Secondary School Graduates Survey (SSGS)

Detailed information for 2002-2003





Record number:


The purpose of the Secondary School Graduates Survey is to provide the secondary graduation counts by age and sex. Graduation rates are also produced.

Data release - February 2, 2005


The purpose of the Secondary School Graduates Survey is to provide the secondary graduation counts by age and sex. Graduation rates are also produced.

The information about secondary graduates is generally used by provincial and territorial departments or ministries of education, national and provincial teachers' associations, school boards, journalists and researchers, as well as the OECD and UNESCO.

This survey was discontinued after the 2002-2003 reference year. These data are now collected by the Elementary-Secondary Education Statistics Project (see the link in the "Documentation" section).

Reference period: Academic year (September to June), including "late graduates" from the fall.

Collection period: December


  • Education, training and learning
  • Students

Data sources and methodology

Target population

The population with which this survey is concerned is a subset of secondary school graduates, where secondary school graduates are persons who receive a secondary school graduation certificate awarded by a provincial or territorial department or ministry of education upon completion of a program of study at the Grade 12 level (Secondary V in Quebec).

Graduation rates are based on "youth" enrolled in regular day programs only. Graduates from upgrading programs for out-of-school adults, sometimes leading to "equivalency" certification but in other cases leading to regular high school graduation certification, are not included. Examples of these kinds of programs include: night schools and general education diplomas.

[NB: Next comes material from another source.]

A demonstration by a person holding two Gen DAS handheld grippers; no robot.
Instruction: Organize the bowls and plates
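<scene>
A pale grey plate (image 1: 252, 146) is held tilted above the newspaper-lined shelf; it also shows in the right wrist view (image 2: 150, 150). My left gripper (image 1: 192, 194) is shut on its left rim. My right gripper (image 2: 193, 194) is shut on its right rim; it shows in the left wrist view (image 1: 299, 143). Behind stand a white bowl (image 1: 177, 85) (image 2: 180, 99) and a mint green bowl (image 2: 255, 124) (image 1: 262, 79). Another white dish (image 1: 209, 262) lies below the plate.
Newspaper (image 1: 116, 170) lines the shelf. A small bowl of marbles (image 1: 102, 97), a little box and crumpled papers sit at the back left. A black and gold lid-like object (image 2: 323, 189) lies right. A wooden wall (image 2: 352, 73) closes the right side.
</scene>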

Secondary schools include all public schools, private schools, federal schools and schools for special needs students or people with vision and hearing loss. Public schools are schools that are established and operated by local school authorities pursuant to the public schools legislation of the province or territory. Also included in this category are Protestant and Roman Catholic separate schools and schools operated in Canada by National Defence within the framework of the public schools system. Private schools, whether church-affiliated or non-sectarian, are operated and administered by private individuals or groups. Federal schools are schools that are administered directly by the federal government, overseas schools operated by the Department of National Defence for dependants of Canadian Forces personnel, and schools operated by Indian and Northern Affairs Canada or by band councils. Schools for special needs students or people with vision and hearing loss provide special facilities and training for special needs or visually or hearing impaired students. Most of these institutions are under direct provincial or territorial government administration.

Instrument design

This methodology does not apply.


This survey is a census with a cross-sectional design.

Data are collected for all units of the target population, therefore, no sampling is done.

Data sources

Data collection for this reference period: 2004-02-01 to 2004-12-31

Responding to this survey is mandatory.

Data are collected directly from survey respondents and extracted from administrative files.

The Secondary School Graduates Survey is an administrative survey in which aggregate graduation counts are collected from provincial and territorial departments or ministries of education who originally collected the data for their own purposes. Annually, in October, the provinces and territories are sent a letter and a table template requesting graduate data by age and gender. The provincial or territorial contacts are then followed up by e-mail or telephone.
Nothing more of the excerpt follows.